When we had filled our buckets with eggs, we walked together up to the workshop where the eggs were cleaned and sorted by size and put into cartons for sale. Several of us lined up to clean the eggs and I, still striving to be competent, wanted to make sure Michael and the others understood that I had learned all they had taught me and was now competent in this area, too. As I washed the first egg, I scrubbed the dirt off harder than the egg could take it and it broke in my hand. I was more gentle with the next one and handed it down the assembly line but a third one slipped and broke. And another...and another. "Don't worry," Michael reassured me. "Breaking them is all a part of the job."

Michael had no idea how much he was really teaching me about my own life. He was so much more comfortable than I was with my incompetence and with the literal brokenness in my life. I was the only defining myself by how much of a success I was at collecting and washing eggs or any of the other farm chores I struggled with that week. He taught me that brokenness is "all a part of the job"
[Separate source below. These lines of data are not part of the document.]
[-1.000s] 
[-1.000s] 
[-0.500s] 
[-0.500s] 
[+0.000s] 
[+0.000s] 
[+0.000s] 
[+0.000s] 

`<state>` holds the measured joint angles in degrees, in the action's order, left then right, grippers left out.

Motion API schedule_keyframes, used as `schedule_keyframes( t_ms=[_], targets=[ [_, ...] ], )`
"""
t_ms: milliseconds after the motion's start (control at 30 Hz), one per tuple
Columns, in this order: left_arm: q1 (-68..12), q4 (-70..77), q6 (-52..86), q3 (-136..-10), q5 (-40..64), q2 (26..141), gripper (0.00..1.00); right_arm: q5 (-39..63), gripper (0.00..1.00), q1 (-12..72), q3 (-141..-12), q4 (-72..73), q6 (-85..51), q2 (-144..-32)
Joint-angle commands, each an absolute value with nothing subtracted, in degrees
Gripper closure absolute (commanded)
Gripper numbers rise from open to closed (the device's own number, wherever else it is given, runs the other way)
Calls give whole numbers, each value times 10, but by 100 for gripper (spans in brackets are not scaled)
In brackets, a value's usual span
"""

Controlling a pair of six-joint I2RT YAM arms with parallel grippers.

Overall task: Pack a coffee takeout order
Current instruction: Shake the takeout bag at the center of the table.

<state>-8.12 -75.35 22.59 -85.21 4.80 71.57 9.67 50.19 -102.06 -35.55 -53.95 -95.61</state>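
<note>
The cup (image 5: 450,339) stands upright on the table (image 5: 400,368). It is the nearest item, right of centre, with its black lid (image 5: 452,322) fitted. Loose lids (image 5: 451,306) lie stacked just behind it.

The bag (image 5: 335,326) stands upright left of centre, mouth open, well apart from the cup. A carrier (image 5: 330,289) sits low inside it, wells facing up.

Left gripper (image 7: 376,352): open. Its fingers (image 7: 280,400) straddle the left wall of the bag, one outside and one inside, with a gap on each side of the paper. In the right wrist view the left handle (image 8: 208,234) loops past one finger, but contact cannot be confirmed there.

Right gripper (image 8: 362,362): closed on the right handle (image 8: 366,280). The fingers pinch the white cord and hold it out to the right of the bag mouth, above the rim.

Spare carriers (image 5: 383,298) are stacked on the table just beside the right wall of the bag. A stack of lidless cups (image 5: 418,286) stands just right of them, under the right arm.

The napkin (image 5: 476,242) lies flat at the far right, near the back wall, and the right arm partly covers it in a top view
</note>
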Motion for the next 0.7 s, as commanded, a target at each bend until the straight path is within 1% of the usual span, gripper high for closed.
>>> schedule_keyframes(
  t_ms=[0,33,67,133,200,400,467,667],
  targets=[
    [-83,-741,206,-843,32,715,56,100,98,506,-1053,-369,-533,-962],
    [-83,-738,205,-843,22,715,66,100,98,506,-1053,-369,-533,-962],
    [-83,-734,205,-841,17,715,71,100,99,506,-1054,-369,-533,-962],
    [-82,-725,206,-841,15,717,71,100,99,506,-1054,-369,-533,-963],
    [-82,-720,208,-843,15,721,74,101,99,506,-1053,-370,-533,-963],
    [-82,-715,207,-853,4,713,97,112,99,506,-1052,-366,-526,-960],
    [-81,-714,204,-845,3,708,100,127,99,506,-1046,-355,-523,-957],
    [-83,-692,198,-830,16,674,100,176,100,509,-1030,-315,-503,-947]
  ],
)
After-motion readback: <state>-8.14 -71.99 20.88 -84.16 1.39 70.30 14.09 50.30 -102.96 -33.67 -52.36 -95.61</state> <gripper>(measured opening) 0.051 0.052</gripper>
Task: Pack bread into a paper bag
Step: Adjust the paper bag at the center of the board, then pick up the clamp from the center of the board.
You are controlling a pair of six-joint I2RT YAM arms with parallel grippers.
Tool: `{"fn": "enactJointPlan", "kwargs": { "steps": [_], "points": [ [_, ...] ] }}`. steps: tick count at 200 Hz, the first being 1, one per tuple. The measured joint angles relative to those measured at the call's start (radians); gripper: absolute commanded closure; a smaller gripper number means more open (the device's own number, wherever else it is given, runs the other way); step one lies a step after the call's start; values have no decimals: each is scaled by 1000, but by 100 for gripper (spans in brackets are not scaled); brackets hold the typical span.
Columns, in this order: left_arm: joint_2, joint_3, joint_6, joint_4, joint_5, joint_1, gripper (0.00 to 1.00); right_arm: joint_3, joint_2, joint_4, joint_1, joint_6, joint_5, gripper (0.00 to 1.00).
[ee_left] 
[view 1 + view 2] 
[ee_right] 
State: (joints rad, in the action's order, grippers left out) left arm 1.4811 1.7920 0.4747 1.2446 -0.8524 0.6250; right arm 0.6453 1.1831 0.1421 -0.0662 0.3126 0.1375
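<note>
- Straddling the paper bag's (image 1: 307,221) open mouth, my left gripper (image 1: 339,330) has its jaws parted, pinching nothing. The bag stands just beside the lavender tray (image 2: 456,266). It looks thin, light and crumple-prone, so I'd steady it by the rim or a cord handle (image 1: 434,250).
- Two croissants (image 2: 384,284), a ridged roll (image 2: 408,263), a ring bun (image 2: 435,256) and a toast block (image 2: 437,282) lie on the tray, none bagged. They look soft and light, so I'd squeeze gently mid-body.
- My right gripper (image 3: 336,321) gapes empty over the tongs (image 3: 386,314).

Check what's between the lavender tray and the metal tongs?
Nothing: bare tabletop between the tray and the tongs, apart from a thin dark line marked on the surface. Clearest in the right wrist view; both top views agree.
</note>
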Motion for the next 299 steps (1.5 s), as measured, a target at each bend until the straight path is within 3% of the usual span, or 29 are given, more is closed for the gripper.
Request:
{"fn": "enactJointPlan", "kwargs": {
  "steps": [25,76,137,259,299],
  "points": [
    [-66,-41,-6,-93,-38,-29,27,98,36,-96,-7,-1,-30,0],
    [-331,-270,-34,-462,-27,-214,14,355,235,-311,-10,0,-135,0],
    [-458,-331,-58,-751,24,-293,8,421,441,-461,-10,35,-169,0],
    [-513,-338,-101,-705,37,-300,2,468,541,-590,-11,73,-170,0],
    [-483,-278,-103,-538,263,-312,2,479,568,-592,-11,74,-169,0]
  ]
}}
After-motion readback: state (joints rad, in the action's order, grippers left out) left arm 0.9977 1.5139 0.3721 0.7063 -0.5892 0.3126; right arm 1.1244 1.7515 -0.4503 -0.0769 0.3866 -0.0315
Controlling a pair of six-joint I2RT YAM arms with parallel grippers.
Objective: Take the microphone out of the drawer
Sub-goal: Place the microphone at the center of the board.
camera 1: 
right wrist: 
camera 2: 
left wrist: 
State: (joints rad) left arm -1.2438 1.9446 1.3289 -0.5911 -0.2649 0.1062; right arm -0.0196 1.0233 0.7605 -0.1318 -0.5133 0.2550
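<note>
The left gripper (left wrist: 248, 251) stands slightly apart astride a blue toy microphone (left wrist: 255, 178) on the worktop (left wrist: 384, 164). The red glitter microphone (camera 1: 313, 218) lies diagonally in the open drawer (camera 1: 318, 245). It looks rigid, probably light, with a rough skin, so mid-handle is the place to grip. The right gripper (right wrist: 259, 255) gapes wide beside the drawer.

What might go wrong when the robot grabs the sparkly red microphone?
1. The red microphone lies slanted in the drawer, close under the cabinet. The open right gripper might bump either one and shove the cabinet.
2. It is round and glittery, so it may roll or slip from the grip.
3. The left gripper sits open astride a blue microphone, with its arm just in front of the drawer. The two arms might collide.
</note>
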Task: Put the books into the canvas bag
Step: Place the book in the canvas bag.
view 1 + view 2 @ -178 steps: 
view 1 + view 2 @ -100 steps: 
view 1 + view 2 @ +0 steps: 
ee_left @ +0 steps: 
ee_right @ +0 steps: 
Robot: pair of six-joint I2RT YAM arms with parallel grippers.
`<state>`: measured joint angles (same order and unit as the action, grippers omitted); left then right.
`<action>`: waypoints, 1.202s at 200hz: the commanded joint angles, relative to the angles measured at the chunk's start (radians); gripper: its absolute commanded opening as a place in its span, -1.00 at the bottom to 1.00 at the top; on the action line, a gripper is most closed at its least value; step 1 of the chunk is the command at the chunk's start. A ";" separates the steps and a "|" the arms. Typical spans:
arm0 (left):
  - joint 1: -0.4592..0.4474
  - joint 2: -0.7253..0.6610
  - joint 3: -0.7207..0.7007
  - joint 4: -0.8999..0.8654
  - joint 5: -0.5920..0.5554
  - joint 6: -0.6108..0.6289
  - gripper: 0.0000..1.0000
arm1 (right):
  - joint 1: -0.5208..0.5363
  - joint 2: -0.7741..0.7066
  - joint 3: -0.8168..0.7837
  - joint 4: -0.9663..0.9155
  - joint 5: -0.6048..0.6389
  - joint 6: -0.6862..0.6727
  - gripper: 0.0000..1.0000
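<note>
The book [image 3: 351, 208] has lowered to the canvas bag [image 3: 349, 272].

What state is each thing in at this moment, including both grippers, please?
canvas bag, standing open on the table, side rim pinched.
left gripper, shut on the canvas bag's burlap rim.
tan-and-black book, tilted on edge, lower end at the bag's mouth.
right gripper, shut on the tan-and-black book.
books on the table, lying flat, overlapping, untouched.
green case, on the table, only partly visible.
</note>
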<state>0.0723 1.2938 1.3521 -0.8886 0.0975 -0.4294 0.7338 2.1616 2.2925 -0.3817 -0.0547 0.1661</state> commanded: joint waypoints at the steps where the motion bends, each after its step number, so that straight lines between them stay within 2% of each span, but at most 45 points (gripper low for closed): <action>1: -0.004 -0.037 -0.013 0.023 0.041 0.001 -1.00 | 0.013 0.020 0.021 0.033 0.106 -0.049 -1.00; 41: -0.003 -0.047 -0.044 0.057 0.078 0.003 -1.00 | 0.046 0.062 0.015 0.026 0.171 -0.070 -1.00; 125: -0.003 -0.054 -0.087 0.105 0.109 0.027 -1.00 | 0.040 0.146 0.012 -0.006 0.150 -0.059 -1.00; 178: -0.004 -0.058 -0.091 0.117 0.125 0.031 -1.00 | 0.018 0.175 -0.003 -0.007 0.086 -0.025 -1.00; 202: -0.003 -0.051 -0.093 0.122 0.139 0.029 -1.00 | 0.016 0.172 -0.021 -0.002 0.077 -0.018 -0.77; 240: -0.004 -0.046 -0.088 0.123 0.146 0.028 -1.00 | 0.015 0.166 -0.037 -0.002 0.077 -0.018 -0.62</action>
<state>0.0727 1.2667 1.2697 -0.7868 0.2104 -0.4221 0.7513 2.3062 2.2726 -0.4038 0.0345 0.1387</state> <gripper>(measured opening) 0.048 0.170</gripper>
I realized in my time on the farm how much more I could accept myself if I didn't try to be perfect. When I let go of the concept of being only capable and successful, I was able to accept that being broken is just a part of the life I lead here on this earth. It's the kind of very human life Jesus was born into - one less perfect and one that asks us to accept ourselves as Jesus does, with all of our dirt, cracks and imperfections.